_Aim of the exercise_
Search the data below for the word "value" and copy each line that holds it.

_Records from a dataset_
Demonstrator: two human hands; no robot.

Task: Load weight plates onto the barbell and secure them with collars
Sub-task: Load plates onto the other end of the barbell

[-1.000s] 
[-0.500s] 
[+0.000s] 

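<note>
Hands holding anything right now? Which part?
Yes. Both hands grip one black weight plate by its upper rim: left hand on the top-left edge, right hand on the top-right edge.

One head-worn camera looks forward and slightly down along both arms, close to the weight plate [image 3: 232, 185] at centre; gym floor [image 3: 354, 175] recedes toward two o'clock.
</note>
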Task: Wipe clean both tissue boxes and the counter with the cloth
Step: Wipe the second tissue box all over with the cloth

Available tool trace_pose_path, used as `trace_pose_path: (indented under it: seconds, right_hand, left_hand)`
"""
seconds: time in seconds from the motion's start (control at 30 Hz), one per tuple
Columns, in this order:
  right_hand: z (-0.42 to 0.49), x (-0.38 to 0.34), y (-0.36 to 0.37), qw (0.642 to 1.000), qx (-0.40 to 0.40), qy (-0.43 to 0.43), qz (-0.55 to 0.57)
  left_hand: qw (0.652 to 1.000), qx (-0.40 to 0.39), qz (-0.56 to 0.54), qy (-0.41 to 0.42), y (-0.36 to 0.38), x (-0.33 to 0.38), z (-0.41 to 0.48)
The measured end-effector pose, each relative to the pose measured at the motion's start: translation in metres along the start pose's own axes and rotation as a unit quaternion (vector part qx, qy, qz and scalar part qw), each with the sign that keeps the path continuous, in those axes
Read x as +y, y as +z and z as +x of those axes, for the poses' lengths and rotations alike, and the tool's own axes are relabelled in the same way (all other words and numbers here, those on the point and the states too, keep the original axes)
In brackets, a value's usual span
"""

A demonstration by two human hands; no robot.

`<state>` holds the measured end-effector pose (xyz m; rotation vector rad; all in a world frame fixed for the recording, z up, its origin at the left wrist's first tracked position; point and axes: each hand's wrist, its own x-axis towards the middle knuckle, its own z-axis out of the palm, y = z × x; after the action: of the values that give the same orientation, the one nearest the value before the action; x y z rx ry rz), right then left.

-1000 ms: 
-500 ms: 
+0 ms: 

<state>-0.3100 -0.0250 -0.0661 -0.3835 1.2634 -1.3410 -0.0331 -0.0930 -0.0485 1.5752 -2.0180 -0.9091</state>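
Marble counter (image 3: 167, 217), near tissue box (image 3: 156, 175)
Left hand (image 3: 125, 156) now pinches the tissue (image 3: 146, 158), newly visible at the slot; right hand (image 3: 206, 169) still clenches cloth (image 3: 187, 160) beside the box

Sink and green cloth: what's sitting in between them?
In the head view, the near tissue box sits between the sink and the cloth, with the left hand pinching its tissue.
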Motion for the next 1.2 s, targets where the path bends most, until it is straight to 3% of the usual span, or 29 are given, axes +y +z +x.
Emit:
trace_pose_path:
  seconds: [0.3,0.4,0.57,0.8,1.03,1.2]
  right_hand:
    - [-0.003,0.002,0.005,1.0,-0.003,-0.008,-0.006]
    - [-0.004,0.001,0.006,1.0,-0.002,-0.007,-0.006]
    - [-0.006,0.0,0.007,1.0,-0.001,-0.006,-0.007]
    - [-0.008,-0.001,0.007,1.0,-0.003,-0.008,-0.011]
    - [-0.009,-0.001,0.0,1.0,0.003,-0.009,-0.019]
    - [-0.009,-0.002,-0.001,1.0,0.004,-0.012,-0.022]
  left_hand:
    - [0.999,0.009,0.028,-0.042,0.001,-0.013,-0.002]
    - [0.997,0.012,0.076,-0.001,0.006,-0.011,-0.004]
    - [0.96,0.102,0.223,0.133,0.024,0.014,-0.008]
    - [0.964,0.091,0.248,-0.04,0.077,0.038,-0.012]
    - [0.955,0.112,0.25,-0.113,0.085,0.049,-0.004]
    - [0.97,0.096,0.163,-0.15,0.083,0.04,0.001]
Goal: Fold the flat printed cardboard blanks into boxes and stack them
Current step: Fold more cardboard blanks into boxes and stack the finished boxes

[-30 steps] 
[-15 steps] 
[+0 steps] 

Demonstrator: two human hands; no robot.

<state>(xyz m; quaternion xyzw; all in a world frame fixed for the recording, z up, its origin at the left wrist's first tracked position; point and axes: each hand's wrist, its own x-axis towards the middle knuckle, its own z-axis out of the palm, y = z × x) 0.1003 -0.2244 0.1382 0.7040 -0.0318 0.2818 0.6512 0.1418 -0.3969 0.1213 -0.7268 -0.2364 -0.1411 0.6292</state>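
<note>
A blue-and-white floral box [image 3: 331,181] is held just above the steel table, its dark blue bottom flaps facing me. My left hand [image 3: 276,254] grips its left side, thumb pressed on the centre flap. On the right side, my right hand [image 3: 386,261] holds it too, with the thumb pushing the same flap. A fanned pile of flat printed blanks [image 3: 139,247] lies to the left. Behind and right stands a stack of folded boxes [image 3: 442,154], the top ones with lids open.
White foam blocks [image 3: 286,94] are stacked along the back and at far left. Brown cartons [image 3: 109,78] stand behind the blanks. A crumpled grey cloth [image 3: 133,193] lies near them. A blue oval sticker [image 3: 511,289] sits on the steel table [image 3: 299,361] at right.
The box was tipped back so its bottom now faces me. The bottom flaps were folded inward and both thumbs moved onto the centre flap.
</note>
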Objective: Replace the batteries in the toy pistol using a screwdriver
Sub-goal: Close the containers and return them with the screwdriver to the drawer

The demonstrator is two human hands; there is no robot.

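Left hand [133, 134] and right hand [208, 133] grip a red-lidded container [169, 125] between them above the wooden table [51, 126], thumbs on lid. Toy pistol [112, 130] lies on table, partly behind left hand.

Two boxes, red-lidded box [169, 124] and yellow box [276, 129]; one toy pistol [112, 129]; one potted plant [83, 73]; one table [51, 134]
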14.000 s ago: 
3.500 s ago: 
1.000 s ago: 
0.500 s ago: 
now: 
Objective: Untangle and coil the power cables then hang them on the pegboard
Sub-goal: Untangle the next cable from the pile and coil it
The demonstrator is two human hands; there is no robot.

_Problem solution_
In brackets, a value's usual span
`<state>` holds the measured end-effector pose (xyz m; rotation vector rad; all in a world frame fixed for the recording, z up, its origin at the left wrist's first tracked position; point and axes: each hand's wrist, its own x-axis towards the middle knuckle, its own z-axis out of the palm, y = z × x; after the action: of the values that give the same orientation, the one nearest the value before the action; x y z rx ry rz), right then left.

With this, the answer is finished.